Over the past few years, lightweight cryptography has been largely in demand. Many lightweight block ciphers have been proposed for the highly constrained devices such as RFID tags, sensors in wireless network, small internet-enabled applications with low computing power and implementation area. Improving the encryption efficiency while at the same time protecting the system has become a major challenge in this area and sparked research efforts. Recently, many encryption ciphers have been developed targeting this problem. SIMON [shahverdi2015silent], PRINCE [borghoff2012prince], TWINE [suzaki2011twine] are only a few of the light-weight block ciphers.

LED [Guo2011] is a lightweight block cipher proposed by Guo et al. at CHES 2011 which, among block ciphers with comparable parameters [mendel2012differential], achieves the smallest area footprint through its compact hardware implementation.

Although modern block cipher algorithms such as LED are secure against cryptanalysis, the implementation of an algorithm can still leak information about sensitive parameters, making them susceptible to Side Channel Attacks (SCA). SCAs break cryptosystems by obtaining information leaked from power consumption, electromagnetic radiation, or execution delay. One of the popular SCA schemes is Differential Power Analysis (DPA) [kocher1999differential] which combines information across many power measurements with different known inputs. A widely implemented countermeasure to SCA is masking [blomer2004provably, oswald2005side, ishai2003private, trichina2004small]. However, it has been proven [mangard2005side, moradi2010correlation] that hardware implementations with masking can still be vulnerable to DPA because of glitches and require fresh random values after every nonlinear operation.

To deal with this issue, Nikova et al. proposed a new masking scheme, Threshold Implementation (TI) [nikova2006threshold]. TI is a secret sharing-based countermeasure and is provably secure against first-order SCA attack even in the presence of glitches. Moreover, TI is immune to mean power consumption comparison based higher-order attacks.

In this work, we present application of threshold implementation to the lightweight cipher LED. With the advantages of LED and threshold implementation, threshold implementation on LED should be a promising prospect especially in improving the security against SCA in the area of lightweight block cipher application.Our experimental results show that the proposed implementation can potentially achieve a security level which can efficiently protect against side-channel analysis. On the other hand, with inherent redundancy in threshold implementation, our design almost doubles the area and the maximum operating frequency is degraded by about 30%.

The rest of the paper is organized as follows. Section II presents the basic concepts of the LED cipher and threshold implementation. Section III reviews the state of the art SCA countermeasures and threshold implementation applications.
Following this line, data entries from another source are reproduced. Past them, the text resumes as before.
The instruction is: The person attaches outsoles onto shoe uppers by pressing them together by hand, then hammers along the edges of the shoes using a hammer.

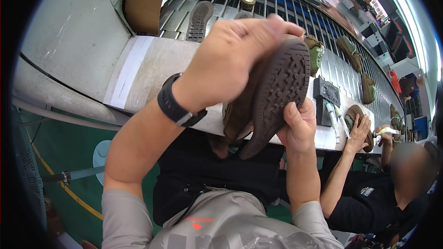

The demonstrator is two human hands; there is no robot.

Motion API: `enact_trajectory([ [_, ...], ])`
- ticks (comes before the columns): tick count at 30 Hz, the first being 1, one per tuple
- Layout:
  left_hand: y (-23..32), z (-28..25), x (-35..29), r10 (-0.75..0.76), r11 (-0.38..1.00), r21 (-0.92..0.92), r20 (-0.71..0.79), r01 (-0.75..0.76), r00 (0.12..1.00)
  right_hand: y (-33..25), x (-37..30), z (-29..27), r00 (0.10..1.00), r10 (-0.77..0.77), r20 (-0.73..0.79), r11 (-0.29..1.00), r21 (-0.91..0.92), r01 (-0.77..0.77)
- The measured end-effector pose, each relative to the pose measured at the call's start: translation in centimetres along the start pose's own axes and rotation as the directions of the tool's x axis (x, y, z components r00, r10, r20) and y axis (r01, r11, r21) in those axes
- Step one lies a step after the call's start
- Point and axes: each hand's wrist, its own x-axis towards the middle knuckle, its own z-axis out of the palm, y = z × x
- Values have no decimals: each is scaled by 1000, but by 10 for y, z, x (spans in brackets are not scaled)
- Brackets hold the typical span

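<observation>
In front of me a brown shoe is held up on end, its dark brown patterned sole turned to the right. At the lower end the sole stands apart from the upper. My left hand, with a black watch on the wrist, is closed at the shoe's top end; its fingertips are partly hidden and a little blurred. My right hand grips the sole's right edge, thumb on the tread and the other fingers mostly behind it.
A roller conveyor carries several shoes and a loose sole. Dark blocks and white tube-like tools lie on the bench at right. A co-worker's hand works on another shoe there. A cardboard box stands at upper left.
</observation>
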Motion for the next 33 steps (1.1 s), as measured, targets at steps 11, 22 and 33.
enact_trajectory([
  [11,-12,-11,5,58,996,-67,35,-55,998,4,5,-9,999,26,-27,999,35,-25],
  [22,-20,-4,-3,259,965,39,22,-259,966,4,6,-7,997,-2,-76,1000,17,3],
  [33,43,4,-67,138,887,443,21,-133,990,-3,-31,62,995,-82,-47,942,-330,62],
])
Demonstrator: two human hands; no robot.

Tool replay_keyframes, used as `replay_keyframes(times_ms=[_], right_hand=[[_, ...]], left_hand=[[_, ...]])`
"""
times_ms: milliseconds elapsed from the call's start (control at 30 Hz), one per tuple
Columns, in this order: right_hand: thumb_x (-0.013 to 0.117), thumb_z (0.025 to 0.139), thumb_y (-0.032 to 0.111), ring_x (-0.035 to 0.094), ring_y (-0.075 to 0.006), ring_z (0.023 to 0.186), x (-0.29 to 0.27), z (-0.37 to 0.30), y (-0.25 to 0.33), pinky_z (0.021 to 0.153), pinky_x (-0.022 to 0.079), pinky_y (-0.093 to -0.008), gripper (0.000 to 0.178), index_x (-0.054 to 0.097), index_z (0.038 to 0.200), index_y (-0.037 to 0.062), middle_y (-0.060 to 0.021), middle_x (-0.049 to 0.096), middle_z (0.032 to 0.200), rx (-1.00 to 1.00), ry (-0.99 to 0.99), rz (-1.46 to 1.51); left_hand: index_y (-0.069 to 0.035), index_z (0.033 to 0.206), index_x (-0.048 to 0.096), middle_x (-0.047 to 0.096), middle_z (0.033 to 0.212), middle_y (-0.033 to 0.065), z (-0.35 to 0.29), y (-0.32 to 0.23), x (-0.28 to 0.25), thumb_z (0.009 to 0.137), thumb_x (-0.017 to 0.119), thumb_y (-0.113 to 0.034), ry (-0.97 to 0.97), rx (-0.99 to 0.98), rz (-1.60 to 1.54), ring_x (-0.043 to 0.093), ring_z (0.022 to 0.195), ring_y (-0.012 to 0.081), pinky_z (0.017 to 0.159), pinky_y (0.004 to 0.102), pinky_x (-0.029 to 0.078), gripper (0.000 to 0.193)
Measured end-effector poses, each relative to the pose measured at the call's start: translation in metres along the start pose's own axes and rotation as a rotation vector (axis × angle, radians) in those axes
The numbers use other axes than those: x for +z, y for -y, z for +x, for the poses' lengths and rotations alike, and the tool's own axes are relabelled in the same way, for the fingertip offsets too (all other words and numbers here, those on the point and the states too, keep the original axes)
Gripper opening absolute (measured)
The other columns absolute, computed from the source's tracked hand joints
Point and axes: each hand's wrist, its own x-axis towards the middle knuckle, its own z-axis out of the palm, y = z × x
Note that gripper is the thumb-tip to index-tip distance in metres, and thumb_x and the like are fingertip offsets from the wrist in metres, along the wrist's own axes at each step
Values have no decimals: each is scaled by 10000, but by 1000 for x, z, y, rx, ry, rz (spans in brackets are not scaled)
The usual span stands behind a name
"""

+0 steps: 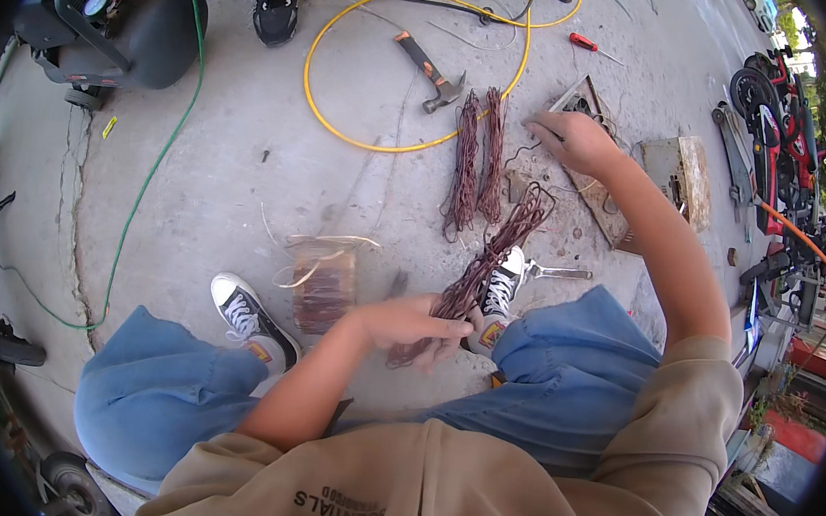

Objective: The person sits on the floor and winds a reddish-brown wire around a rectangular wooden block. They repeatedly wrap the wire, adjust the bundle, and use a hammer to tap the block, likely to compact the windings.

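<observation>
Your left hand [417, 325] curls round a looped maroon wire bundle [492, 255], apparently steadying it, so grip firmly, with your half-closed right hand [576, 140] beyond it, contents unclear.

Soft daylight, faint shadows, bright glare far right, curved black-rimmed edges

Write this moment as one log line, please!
left hand: gripping reddish-brown wire bundle; right hand: near rust-brown flat tray; nearby: two similar bundles, orange-and-black claw hammer
</observation>
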Motion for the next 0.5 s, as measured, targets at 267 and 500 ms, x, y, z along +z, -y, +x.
replay_keyframes(times_ms=[267, 500], right_hand=[[566, 976, 178, 658, -230, 755, -10, 83, 78, 722, 524, -343, 247, 648, 1130, 4, -121, 685, 853, -111, -276, 576], [466, 1028, 215, 534, -121, 597, -76, 47, 147, 594, 449, -271, 341, 638, 1165, -46, -46, 606, 693, -236, -216, 1318]], left_hand=[[-90, 1388, 426, 651, 964, 41, 36, 11, -14, 806, 793, -180, -741, 553, 317, 616, 824, 120, 709, 291, 512, 694], [-142, 1313, 389, 626, 1056, 141, 49, 35, -47, 869, 750, -350, -809, 204, -226, 604, 759, 214, 649, 322, 492, 609]])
Section IV explains the proposed threshold implementation of LED in detail. The experiment setup and result analysis are given in Section V. The conclusion is discussed in Section VI.
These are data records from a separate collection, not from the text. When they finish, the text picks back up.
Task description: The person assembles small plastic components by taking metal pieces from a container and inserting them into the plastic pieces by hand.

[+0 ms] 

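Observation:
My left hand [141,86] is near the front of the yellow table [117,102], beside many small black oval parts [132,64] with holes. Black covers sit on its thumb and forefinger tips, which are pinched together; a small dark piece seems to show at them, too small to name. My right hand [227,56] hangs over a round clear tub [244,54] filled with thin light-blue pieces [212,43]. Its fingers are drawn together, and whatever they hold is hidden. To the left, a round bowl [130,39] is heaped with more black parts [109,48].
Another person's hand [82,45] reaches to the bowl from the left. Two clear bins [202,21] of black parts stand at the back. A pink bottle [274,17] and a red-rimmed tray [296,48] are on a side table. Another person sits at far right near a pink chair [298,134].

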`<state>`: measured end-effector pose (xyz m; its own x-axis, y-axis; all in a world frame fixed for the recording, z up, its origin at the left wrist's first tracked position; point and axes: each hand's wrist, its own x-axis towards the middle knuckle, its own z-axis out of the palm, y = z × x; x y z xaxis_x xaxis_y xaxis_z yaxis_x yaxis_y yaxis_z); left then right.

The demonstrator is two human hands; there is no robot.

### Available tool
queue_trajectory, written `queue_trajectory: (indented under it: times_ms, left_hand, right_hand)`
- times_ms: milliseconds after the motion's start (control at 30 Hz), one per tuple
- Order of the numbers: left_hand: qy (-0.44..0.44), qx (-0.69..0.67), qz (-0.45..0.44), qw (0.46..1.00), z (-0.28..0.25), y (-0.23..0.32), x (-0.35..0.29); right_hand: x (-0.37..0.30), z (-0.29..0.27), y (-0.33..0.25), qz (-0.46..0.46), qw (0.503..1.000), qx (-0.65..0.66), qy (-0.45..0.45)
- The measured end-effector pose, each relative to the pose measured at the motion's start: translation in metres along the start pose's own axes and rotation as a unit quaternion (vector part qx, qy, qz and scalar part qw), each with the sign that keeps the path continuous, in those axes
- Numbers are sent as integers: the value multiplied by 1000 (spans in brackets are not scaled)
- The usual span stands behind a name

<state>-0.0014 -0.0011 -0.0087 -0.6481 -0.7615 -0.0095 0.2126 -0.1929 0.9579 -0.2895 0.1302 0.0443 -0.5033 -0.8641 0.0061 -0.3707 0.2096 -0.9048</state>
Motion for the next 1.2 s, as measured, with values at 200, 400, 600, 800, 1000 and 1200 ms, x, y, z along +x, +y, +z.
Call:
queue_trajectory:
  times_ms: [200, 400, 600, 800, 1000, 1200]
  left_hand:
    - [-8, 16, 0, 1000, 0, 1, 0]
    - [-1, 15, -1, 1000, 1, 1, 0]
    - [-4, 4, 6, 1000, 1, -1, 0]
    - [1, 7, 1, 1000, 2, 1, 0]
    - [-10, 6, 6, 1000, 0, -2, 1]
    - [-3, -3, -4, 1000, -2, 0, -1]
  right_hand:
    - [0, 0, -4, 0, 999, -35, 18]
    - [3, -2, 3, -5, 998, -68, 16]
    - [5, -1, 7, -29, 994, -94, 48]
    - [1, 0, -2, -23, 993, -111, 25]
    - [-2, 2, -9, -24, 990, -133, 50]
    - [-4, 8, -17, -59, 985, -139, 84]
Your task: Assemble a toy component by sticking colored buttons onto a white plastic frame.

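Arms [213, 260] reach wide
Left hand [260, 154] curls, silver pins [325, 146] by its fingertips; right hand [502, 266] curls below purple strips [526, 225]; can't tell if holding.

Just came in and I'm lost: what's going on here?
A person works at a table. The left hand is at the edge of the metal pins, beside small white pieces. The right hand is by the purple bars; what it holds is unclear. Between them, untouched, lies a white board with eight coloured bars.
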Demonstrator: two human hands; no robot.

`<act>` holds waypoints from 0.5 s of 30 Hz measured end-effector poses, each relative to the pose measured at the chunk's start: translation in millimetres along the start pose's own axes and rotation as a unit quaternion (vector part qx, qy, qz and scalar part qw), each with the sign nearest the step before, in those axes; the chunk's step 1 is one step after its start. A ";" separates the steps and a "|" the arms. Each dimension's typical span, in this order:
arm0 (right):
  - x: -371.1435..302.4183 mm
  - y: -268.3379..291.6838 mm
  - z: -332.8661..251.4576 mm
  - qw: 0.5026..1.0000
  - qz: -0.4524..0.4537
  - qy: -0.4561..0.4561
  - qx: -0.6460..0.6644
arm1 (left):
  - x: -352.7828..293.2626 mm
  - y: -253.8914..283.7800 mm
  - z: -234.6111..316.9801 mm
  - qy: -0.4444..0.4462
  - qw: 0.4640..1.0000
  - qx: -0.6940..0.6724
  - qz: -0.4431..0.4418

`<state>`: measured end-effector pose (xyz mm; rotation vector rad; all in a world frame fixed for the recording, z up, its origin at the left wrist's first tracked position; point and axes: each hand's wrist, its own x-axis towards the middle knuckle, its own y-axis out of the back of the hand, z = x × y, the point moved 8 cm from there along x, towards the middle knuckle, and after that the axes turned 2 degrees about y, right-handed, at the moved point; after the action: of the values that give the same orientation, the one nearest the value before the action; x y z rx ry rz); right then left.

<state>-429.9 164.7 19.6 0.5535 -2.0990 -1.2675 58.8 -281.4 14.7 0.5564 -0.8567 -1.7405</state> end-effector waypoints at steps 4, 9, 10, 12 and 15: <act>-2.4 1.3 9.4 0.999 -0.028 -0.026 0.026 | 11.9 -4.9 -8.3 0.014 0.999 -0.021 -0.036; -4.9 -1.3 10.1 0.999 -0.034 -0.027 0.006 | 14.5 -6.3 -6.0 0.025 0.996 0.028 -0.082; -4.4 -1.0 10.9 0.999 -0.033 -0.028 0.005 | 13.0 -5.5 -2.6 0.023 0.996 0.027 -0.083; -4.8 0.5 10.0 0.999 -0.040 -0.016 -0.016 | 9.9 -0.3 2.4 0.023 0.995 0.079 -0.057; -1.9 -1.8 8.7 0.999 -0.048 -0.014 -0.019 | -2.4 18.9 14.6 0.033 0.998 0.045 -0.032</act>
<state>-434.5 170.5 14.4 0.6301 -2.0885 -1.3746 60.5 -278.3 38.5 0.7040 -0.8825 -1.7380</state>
Fig. 1: Encryption procedure of LED [Guo2011].
x 0 1 2 3 4 5 6 7 8 9 A B C D E F
S[x] C 5 6 B 9 0 A D 3 E F 8 4 7 1 2
TABLE I: Sbox of LED cipher

Ii Background

Ii-a Led

Light Encryption Device (LED) is a light-weight block cipher that achieves comparable security level to conventional cryptography but at a lower cost. The basic design of LED follows the AES-like design principle. It has many similarities with AES in Sbox, ShiftRows, and MixColumns operations.

Unlike AES, LED does not have real key scheduling procedure, instead, it initializes round key at the very beginning, and uses that key repeatedly in each round. LED can use three key lengths: 64-bit key, 80-bit key, and 128-bit case. The initial key is generated by specific matrix element setting function. Specifically, for 128-bit key case, the sub-key is divided into two parts and is used alternatively in each round. Therefore, LED has a relatively simple key “schedule” compared to AES.

As shown in Fig. 1, LED has 8-12 steps depending on its key length and each step has 4 rounds of encryption procedure modifying its cipher states. The procedures are, listed in sequence, the operations: AddConstant, SubCells, ShiftRows and MixColumnSerial. Specifically, the number of steps is decided by the encryption key size: for 64-bit key, step number is 8 and for key size 128 bits, step number is 12.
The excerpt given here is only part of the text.